### [What is needed]
Return the data exactly, apart from leaving out the pictures.

### [Collected data]
■ ■ ■

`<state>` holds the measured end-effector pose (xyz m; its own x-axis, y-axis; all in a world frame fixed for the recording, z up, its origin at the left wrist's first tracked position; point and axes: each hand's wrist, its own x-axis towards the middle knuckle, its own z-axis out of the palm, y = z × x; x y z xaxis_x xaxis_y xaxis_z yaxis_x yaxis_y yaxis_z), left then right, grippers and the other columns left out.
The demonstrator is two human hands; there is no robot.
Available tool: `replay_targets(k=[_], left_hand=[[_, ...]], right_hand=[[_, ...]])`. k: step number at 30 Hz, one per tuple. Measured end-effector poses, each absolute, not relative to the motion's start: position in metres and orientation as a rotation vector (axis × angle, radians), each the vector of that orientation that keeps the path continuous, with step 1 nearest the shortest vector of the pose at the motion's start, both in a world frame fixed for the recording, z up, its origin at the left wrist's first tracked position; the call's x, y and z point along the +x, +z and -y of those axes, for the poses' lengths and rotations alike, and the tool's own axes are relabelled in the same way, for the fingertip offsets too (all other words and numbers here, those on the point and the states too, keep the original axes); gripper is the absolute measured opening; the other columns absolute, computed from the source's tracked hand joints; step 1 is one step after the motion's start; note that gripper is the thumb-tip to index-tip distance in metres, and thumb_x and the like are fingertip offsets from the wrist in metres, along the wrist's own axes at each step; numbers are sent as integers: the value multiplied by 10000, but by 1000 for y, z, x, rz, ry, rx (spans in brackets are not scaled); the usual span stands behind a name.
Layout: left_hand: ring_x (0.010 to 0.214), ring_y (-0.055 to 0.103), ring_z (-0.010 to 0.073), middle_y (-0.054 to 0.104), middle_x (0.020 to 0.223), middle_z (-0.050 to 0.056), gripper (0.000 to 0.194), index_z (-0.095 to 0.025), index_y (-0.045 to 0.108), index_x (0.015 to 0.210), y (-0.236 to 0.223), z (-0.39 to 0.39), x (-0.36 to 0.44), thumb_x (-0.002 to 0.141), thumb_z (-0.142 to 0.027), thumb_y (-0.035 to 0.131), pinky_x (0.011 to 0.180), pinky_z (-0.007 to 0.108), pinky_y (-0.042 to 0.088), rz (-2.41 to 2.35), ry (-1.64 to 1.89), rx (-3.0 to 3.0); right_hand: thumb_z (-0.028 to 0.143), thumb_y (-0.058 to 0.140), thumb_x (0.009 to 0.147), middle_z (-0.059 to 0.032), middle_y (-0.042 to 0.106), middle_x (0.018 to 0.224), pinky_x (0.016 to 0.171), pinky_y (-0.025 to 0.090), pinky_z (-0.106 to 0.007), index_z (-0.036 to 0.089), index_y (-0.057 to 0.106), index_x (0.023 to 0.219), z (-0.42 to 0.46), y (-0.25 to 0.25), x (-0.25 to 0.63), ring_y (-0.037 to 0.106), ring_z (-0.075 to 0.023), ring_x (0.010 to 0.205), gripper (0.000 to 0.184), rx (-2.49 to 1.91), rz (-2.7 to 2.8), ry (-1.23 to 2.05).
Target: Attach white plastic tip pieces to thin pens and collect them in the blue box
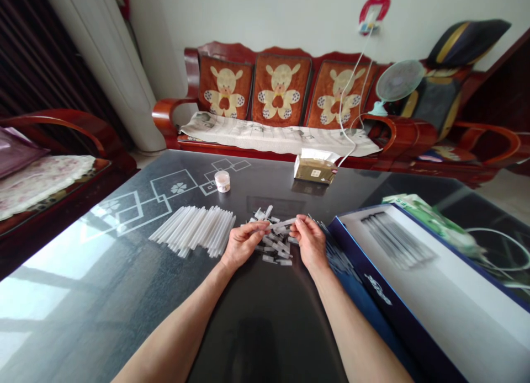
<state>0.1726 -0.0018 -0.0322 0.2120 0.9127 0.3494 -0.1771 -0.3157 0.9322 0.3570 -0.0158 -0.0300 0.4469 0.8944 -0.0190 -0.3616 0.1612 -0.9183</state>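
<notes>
Both my hands pinch one translucent white tube (280,224) held level between them, just above the dark glass table (124,294). My left hand (243,242) grips its left end and my right hand (308,239) its right end, fingers closed. Under the hands lies a loose heap of short clear caps (275,248). To the left, several white tubes (194,228) lie side by side in a row. A bundle of thin dark refills (333,250) lies by my right wrist.
An open blue-edged white box (434,283) holding several finished pens (395,242) sits at the right. A small white jar (222,181) and a tissue box (315,166) stand farther back. A red wooden sofa, a fan and an armchair surround the table.
</notes>
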Motion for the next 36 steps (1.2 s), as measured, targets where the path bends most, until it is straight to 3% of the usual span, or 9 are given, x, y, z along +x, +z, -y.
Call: replay_targets(k=[7, 11, 16, 25, 30, 36], left_hand=[[857, 659, 188, 718, 930, 72, 211, -178, 654, 1075, -28, 8, 170, 898, -187, 542, 797, 326, 500, -1052, 1392, 2542], [740, 623, 183, 696, 845, 63, 217, -172, 635, 1100, -24, 10, 170, 910, -203, 534, 718, 323, 468, -1290, 1313, 2800], [736, 610, 177, 690, 853, 53, 187, -180, 634, 1066, -24, 11, 172, 916, -247, 546, 723, 310, 464, -1386, 1317, 2807], [743, 604, 165, 657, 793, 44, 141, -174, 619, 889, -34, 7, 175, 913, -297, 555, 701, 267, 493, -1394, 1378, 2623], [773, 610, 161, 643, 814, 51, 137, -175, 616, 884, -32, 10, 176, 915, -289, 546, 730, 263, 505, -1394, 1401, 2566], [725, 627, 141, 653, 767, 40, 201, -180, 638, 859, -34, 10, 178, 937, -307, 503, 709, 238, 507, -1259, 1329, 2472]], right_hand=[[452, 738, 697, -5, 663, 749, 578, 532, -260, 191, 679, 957, 14, -31, 357, 610, -123, 632, 373, -1094, 821, 821], [471, 713, 726, -9, 672, 737, 556, 534, -259, 192, 669, 917, 18, -28, 351, 613, -125, 598, 342, -1154, 941, 800], [480, 683, 752, -11, 675, 671, 541, 541, -267, 200, 650, 873, 24, -23, 338, 636, -151, 580, 307, -1229, 1096, 817], [479, 752, 688, -16, 703, 788, 570, 535, -256, 206, 658, 953, 23, -26, 327, 665, -165, 680, 392, -1149, 943, 1091], [458, 787, 660, -5, 700, 809, 569, 510, -225, 210, 675, 899, 23, -25, 325, 661, -153, 717, 363, -1109, 872, 1160], [452, 794, 659, 6, 689, 739, 666, 529, -275, 206, 700, 840, 21, -27, 332, 636, -150, 688, 319, -1102, 869, 1153]])
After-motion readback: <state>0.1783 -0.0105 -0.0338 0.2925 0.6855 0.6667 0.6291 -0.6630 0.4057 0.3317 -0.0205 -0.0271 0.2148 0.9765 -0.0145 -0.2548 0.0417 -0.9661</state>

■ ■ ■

### [Solution to this task]
`<state>` holds the measured end-effector pose (xyz m; its own x-axis, y-axis; all in a world frame fixed for the recording, z up, its origin at the left wrist's first tracked position; point and axes: each hand's wrist, its own x-axis towards the middle knuckle, its own z-axis out of the palm, y = z × x; x y z xaxis_x xaxis_y xaxis_z yaxis_x yaxis_y yaxis_z), left then right, grippers and the other columns left out.
The demonstrator is two human hands; there is no robot.
Available tool: `replay_targets(k=[_], left_hand=[[_, ...]], right_hand=[[_, ...]])`. k: step number at 30 Hz, one per tuple. Measured end-effector poses, each absolute, not relative to the motion's start: position in metres and orientation as a rotation vector (axis × angle, radians), each the vector of that orientation that keeps the path continuous, with step 1 nearest the shortest vector of the pose at the motion's start, both in a world frame fixed for the recording, z up, its origin at the left wrist's first tracked position; the call's x, y and z point along the +x, +z and -y of those axes, for the poses' lengths and rotations alike, and the tool's own axes are relabelled in the same way, for the fingertip offsets too (all other words and numbers here, those on the point and the states too, keep the original axes); gripper is the absolute measured opening; the other columns absolute, computed from the source's tracked hand joints; step 1 is one step after the motion's start; note that gripper is the thumb-tip to index-tip distance in metres, and thumb_x and the like are fingertip offsets from the wrist in metres, along the wrist's own axes at each step; numbers are sent as integers: the value multiplied by 10000, but by 1000 for y, z, x, rz, ry, rx (spans in brackets are not scaled); the usual span stands behind a name.
Layout: left_hand: ring_x (0.010 to 0.214), ring_y (-0.055 to 0.103), ring_z (-0.010 to 0.073), middle_y (-0.054 to 0.104), middle_x (0.020 to 0.223), middle_z (-0.050 to 0.056), gripper (0.000 to 0.194), index_z (-0.095 to 0.025), index_y (-0.045 to 0.108), index_x (0.015 to 0.210), y (-0.236 to 0.223), z (-0.39 to 0.39), x (-0.36 to 0.44), thumb_x (-0.002 to 0.141), thumb_z (-0.142 to 0.027), thumb_y (-0.035 to 0.131), pinky_x (0.011 to 0.180), pinky_z (-0.007 to 0.108), pinky_y (-0.042 to 0.088), rz (-2.41 to 2.35), ry (-1.64 to 1.89), rx (-3.0 to 3.0); right_hand: thumb_z (-0.028 to 0.143), thumb_y (-0.058 to 0.140), thumb_x (0.009 to 0.147), middle_z (-0.059 to 0.032), middle_y (-0.042 to 0.106), middle_x (0.018 to 0.224), pinky_x (0.016 to 0.171), pinky_y (-0.025 to 0.090), pinky_z (-0.106 to 0.007), index_z (-0.036 to 0.089), index_y (-0.057 to 0.106), index_x (0.023 to 0.219), z (-0.42 to 0.46), y (-0.25 to 0.25), x (-0.25 to 0.63), ring_y (-0.037 to 0.106), ring_z (-0.075 to 0.023), ring_x (0.010 to 0.205), gripper (0.000 to 0.184), rx (-2.49 to 1.91), rz (-2.7 to 2.8), ry (-1.23 to 2.05).
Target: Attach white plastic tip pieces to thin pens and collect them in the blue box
<state>0.1726 -0.0018 -0.0322 0.2120 0.9127 0.3494 -0.1771 -0.3157 0.9322 0.3570 -0.0158 -0.0300 0.4469 0.8944 -0.0190 -0.3616 0.1612 -0.9183</state>
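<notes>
Both my hands pinch one translucent white tube (280,224) held level between them, just above the dark glass table (124,294). My left hand (243,242) grips its left end and my right hand (308,239) its right end, fingers closed. Under the hands lies a loose heap of short clear caps (275,248). To the left, several white tubes (194,228) lie side by side in a row. A bundle of thin dark refills (333,250) lies by my right wrist.
An open blue-edged white box (434,283) holding several finished pens (395,242) sits at the right. A small white jar (222,181) and a tissue box (315,166) stand farther back. A red wooden sofa, a fan and an armchair surround the table.
</notes>
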Motion for the next 36 steps (1.2 s), as measured, targets where the path bends most, until it is straight to 3% of the usual span, or 9 are given, x, y, z along +x, +z, -y.
Call: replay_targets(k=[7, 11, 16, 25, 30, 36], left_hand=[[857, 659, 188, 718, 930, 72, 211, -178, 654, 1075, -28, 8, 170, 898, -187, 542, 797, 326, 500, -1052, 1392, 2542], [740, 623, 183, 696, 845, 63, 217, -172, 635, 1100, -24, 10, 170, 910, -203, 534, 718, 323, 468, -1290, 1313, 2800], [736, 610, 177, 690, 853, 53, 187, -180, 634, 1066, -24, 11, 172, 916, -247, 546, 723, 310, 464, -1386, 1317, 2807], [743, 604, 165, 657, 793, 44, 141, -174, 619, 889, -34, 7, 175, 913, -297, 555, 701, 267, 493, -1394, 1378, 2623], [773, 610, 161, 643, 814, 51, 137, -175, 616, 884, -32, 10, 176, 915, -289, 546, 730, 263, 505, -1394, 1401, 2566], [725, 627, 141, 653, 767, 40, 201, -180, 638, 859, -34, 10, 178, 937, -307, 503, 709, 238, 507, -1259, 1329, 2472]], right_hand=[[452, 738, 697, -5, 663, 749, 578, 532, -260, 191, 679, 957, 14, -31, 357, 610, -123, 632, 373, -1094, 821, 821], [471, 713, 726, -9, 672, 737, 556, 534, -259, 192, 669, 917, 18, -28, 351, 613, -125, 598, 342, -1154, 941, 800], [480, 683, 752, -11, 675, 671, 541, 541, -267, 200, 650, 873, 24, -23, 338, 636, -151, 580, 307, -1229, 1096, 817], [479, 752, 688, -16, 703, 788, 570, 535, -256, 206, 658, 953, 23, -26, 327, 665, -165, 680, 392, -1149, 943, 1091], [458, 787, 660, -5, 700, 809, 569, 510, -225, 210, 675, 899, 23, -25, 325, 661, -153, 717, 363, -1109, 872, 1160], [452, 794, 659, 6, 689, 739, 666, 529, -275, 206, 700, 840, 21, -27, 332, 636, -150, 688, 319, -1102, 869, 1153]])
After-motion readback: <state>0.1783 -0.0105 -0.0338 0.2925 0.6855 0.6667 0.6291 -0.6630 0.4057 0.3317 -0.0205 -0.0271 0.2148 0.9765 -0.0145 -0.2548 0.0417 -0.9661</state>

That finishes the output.